Final answer:
The pressure of CO₂ produced from the glucose fermentation reaction at 200°C in a sealed container can be calculated using the ideal gas law, which results in a pressure of approximately 2 atm.
Step-by-step explanation:
The question is about calculating the pressure of CO₂ produced in the glucose fermentation reaction using the ideal gas law. From the information given, 2.13 grams of glucose (C₆H₁₂O₆) produced 2 moles of ethanol (C₂H₆O) and 2 moles of CO₂. To calculate the pressure of CO₂, we can use the ideal gas law, which is PV = nRT, where P is the pressure, V is the volume, n is the number of moles, R is the ideal gas constant (0.0821 atm·L/mol·K for the units atm, L, and K), and T is the temperature in Kelvin.
To solve for P we rearrange the equation: P = nRT/V. Since the reaction is happening at 200°C, we first need to convert the temperature to Kelvin by adding 273.15 to it, resulting in T = 473.15 K. We are given that 2 moles of CO₂ are produced, so we will calculate the pressure of just those 2 moles.

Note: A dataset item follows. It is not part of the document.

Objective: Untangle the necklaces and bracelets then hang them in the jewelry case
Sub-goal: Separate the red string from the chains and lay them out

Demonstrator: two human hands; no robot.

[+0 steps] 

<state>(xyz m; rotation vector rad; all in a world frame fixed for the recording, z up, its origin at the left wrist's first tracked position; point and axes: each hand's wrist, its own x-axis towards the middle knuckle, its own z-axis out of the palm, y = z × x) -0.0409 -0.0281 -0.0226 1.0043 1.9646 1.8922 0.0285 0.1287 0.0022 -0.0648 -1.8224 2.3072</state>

As the specific volume wasn't given, we should assume standard conditions, which means using the molar volume of a gas at STP (22.414 L), but we must remember that STP is defined at 0°C (273.15 K), so to eliminate the need for volume, we can cancel it out by using the same conditions for R, and understanding that at a given temperature and constant R the pressure is directly proportional to moles. Therefore, if 1 mole of gas at STP has a pressure of 1 atm, then 2 moles will have a pressure of 2 atm.